> EXERCISE DIRECTIONS
Find the lines below that contain the string "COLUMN". Copy each one.

[DATASET SECTION — start]

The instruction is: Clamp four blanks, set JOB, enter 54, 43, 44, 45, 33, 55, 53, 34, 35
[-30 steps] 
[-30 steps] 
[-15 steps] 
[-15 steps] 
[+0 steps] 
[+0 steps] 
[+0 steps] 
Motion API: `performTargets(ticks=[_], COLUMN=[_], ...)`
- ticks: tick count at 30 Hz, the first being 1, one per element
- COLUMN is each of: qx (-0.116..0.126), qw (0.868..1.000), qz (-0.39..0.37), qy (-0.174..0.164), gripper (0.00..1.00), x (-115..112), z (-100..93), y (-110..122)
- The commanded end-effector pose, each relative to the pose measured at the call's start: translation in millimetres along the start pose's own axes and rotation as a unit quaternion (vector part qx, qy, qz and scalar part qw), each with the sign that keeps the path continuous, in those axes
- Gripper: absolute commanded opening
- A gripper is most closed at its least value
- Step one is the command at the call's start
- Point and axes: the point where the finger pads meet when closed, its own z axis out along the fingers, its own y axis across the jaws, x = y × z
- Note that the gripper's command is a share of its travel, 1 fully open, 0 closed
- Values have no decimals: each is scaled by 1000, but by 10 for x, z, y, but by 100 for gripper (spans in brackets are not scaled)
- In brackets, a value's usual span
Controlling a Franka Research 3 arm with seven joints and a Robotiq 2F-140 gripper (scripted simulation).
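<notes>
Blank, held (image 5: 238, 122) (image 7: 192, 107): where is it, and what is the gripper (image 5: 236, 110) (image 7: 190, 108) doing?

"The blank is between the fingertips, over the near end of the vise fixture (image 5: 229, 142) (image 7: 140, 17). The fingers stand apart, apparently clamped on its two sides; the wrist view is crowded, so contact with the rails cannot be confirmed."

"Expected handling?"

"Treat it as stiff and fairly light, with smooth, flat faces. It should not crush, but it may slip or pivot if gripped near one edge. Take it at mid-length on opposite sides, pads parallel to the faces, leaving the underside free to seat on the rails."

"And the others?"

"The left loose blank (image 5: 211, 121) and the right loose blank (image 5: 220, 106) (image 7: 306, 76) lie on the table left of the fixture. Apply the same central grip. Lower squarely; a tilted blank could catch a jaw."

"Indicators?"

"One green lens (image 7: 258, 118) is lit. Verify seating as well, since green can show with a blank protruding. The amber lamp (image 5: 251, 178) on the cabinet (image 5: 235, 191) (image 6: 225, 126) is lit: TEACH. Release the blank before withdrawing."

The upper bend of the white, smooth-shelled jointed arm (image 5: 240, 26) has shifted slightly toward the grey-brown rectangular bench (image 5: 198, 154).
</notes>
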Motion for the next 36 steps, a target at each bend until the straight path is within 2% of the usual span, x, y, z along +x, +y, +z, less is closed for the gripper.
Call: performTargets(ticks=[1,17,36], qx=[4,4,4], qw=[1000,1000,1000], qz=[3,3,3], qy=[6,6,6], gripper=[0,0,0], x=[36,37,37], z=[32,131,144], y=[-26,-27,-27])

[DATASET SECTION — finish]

> EXERCISE RESULT
Motion API: `performTargets(ticks=[_], COLUMN=[_], ...)`
- COLUMN is each of: qx (-0.116..0.126), qw (0.868..1.000), qz (-0.39..0.37), qy (-0.174..0.164), gripper (0.00..1.00), x (-115..112), z (-100..93), y (-110..122)

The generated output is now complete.